## Problem description
Each line below that includes the word "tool" adds one to the count; give that count and nothing else.
== Segment start ==
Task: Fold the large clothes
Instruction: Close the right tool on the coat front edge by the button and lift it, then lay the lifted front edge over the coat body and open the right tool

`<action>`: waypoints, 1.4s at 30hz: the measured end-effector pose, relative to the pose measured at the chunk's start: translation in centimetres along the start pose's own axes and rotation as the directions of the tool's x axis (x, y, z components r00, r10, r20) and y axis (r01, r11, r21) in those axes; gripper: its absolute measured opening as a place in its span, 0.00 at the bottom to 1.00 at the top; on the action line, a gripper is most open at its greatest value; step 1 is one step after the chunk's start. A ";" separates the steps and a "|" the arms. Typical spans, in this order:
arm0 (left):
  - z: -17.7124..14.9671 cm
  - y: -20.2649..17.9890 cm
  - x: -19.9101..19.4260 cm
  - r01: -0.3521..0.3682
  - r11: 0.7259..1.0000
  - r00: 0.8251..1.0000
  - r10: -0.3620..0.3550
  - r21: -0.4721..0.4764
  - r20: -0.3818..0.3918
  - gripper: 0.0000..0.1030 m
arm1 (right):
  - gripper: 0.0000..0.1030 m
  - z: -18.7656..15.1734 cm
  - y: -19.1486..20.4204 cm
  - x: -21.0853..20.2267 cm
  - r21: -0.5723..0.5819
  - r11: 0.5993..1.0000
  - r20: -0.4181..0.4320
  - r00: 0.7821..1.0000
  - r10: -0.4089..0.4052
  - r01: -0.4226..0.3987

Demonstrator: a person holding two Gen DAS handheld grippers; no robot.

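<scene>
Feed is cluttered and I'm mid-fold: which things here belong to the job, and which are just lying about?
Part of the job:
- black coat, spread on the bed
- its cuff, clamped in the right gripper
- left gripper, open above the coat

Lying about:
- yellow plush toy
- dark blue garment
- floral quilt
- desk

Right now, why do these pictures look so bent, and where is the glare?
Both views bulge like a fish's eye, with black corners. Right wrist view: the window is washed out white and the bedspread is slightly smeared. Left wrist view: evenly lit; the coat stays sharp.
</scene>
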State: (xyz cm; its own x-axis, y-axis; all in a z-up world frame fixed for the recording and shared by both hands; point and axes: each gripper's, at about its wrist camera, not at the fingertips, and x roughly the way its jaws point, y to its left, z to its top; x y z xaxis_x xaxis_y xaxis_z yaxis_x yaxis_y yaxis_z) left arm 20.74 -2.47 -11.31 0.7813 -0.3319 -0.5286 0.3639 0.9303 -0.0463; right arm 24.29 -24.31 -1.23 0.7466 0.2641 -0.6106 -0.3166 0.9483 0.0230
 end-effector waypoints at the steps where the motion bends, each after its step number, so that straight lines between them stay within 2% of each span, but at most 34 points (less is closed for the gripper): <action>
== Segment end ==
## Task output
2